4. Advanced Stage of Maturity
Best in class modern planning processes reside at this space:
- Enterprise-Wide planning processes
- Multidimensional analytical matrixes, leading KPI’s and business drivers
- Driver based planning process and flexible planning system
- Advanced BI solution: it is partly connected with the planning process
- Collaborative planning process
- Self-service planning system and process, low reliance on IT
- Predictive analytics (What will happen?)
5. Leading Stage of Maturity
This is the ultimate goal for which organisations should aim.
- Integrated Planning Process (IPP)
- Leading Analytical matrixes and drivers.
- Integrated driver based planning process (both horizontal and vertical)
- Planning system is fully integrated with BI
- Real-time collaborative planning process
- Advanced (Proactive) analytics
Analytical transformation is an ongoing process. We will see more transformation in the future: system implementations, restructuring of processes, re-defining and simplifications of the models, automation of the routine tasks and applying proactive advanced analytics.

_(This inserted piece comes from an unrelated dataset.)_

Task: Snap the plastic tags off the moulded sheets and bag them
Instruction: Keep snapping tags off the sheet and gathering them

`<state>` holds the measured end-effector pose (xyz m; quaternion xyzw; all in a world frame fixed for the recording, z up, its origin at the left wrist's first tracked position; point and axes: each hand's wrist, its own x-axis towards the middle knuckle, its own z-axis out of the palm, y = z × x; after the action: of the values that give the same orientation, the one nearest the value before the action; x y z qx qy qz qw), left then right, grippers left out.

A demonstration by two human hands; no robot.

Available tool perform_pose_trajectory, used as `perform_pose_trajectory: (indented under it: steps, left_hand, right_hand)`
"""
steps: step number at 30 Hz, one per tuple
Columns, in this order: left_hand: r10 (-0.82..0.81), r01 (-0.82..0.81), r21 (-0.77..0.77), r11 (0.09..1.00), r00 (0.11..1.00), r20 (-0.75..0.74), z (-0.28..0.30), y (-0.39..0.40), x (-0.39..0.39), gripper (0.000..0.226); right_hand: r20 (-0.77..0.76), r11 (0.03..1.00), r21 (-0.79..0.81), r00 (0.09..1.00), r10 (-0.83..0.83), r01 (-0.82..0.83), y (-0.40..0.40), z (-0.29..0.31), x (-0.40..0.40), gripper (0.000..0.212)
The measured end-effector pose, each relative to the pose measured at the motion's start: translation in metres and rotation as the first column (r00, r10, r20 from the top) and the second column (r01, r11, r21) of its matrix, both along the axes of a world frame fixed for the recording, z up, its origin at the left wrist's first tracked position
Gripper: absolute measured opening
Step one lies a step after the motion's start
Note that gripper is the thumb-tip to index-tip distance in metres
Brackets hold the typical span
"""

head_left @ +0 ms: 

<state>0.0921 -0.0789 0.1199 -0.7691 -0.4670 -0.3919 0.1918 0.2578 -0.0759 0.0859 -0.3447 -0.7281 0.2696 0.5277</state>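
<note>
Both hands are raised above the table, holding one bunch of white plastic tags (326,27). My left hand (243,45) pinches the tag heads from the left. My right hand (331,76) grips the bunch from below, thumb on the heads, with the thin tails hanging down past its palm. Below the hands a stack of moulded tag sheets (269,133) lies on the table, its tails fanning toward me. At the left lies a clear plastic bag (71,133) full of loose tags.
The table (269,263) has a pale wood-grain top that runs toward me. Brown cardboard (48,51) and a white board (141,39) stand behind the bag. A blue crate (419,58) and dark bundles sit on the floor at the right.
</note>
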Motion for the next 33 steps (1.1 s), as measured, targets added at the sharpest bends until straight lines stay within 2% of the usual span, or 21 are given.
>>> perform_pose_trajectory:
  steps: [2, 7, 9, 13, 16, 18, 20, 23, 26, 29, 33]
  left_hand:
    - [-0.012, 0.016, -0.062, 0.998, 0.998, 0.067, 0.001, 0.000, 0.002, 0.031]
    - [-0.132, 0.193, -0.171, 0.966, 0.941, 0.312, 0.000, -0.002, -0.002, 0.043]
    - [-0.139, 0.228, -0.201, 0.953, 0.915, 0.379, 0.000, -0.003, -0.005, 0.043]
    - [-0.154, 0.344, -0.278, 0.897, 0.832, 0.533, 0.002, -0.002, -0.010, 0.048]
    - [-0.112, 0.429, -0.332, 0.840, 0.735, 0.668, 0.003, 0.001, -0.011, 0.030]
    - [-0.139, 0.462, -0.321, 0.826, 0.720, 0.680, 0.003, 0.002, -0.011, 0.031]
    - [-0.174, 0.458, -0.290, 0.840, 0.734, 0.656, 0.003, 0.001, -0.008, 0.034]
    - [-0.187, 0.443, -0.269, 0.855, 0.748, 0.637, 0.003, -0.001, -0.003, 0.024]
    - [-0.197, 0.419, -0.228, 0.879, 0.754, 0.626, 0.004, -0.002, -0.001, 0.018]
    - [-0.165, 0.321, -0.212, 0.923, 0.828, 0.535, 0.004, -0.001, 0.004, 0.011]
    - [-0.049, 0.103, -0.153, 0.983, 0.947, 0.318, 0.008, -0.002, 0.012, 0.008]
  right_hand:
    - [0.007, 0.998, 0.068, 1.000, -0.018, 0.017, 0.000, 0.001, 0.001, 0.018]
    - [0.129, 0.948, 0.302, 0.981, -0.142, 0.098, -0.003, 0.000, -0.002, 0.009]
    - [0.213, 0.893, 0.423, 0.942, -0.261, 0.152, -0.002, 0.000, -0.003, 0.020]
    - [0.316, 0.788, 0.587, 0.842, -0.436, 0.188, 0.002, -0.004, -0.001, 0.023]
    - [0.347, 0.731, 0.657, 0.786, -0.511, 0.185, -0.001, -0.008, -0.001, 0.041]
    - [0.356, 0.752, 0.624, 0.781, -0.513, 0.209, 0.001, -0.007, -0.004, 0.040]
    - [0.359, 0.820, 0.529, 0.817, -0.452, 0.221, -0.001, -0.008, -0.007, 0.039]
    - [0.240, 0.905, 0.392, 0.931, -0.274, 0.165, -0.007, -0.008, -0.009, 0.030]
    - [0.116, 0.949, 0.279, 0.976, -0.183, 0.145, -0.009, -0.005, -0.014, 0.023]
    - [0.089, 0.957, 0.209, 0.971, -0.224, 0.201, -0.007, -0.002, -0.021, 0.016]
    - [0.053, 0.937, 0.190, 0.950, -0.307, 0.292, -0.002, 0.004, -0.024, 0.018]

Currently, the majority of organizations are stuck at the defined stage with some turning to the advanced for the best in class companies. At the leading stage, all planning processes will be fully integrated, allowing for multidimensional advanced analytical process. This is where FP&A will be able to use big data analytics and fully transform organizational corporate performance management and decision making process.